## Exercise prompt
Write out, without any change, the lines in the material below that run from the line with "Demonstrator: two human" through the line with "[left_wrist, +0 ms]", both included.

## Data records
*** Block opens ***

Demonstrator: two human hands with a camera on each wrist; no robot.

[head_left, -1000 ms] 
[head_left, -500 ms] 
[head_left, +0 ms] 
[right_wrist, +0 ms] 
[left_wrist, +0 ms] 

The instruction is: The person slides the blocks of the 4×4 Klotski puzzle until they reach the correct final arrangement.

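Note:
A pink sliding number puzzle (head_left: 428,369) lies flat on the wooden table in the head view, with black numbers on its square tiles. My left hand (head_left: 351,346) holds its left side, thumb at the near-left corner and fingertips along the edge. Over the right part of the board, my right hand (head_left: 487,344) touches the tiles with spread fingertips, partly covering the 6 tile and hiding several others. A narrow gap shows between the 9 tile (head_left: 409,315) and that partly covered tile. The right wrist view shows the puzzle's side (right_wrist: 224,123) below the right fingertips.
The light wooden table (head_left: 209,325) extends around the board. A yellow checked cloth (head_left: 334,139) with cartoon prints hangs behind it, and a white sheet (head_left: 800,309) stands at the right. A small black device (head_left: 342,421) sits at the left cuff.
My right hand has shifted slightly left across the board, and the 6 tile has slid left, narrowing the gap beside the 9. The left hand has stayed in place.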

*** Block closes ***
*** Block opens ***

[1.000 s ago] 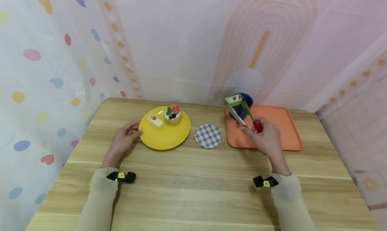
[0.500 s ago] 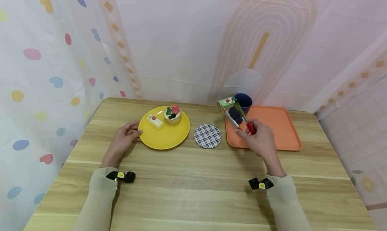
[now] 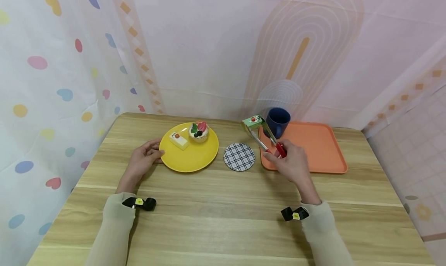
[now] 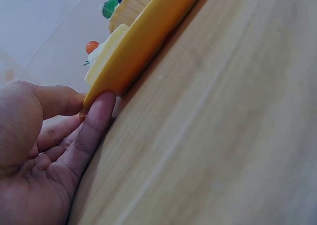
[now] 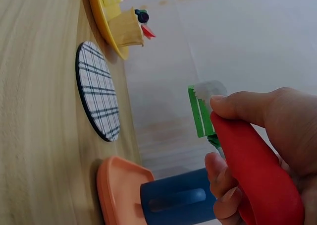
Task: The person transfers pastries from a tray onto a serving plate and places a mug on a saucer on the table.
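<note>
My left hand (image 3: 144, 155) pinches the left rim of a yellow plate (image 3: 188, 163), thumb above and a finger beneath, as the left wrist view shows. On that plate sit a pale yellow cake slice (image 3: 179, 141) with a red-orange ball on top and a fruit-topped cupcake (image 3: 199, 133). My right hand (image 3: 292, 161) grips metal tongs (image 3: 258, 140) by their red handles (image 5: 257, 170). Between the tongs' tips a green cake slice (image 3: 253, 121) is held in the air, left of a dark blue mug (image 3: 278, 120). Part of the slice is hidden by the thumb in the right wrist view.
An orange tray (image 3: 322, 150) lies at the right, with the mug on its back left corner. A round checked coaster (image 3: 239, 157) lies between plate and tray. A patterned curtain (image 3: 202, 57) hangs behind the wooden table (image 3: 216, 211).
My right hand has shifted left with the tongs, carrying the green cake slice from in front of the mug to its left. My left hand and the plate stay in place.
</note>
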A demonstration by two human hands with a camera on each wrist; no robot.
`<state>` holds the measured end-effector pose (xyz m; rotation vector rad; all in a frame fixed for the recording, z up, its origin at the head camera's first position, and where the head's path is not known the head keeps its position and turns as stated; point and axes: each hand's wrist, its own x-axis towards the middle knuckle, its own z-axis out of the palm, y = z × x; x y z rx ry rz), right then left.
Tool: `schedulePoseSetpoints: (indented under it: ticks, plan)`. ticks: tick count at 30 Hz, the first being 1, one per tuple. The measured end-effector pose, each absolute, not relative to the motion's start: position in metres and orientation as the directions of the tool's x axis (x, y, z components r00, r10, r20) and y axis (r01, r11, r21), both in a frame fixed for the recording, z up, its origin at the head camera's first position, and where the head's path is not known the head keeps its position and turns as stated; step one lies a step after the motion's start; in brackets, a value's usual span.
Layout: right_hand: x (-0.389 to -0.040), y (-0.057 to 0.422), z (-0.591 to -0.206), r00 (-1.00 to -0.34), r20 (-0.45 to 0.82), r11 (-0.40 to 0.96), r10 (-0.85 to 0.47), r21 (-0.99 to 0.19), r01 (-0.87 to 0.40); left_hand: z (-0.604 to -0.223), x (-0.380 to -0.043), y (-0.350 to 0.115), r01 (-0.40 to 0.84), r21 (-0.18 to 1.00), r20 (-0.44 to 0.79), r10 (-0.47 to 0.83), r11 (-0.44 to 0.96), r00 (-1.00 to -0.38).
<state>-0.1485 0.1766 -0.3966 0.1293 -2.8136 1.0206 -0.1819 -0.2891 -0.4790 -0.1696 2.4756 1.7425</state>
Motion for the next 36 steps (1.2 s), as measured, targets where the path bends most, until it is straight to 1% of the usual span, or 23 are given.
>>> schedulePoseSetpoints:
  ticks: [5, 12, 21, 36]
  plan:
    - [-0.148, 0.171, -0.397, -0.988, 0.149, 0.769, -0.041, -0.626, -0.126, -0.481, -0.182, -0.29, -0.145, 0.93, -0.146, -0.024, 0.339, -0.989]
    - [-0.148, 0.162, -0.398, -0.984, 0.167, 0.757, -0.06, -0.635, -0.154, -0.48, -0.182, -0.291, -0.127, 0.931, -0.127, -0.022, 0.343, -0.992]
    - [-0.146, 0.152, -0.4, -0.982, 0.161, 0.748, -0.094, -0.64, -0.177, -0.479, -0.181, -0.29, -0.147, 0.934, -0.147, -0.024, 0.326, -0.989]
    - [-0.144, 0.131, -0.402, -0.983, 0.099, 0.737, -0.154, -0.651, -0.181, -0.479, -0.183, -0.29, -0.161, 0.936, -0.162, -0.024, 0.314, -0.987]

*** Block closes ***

## Answer for this exercise
Demonstrator: two human hands with a camera on each wrist; no robot.

[head_left, -1000 ms] 
[head_left, -500 ms] 
[head_left, +0 ms] 
[right_wrist, +0 ms] 
[left_wrist, +0 ms] 

The answer has been written out in full.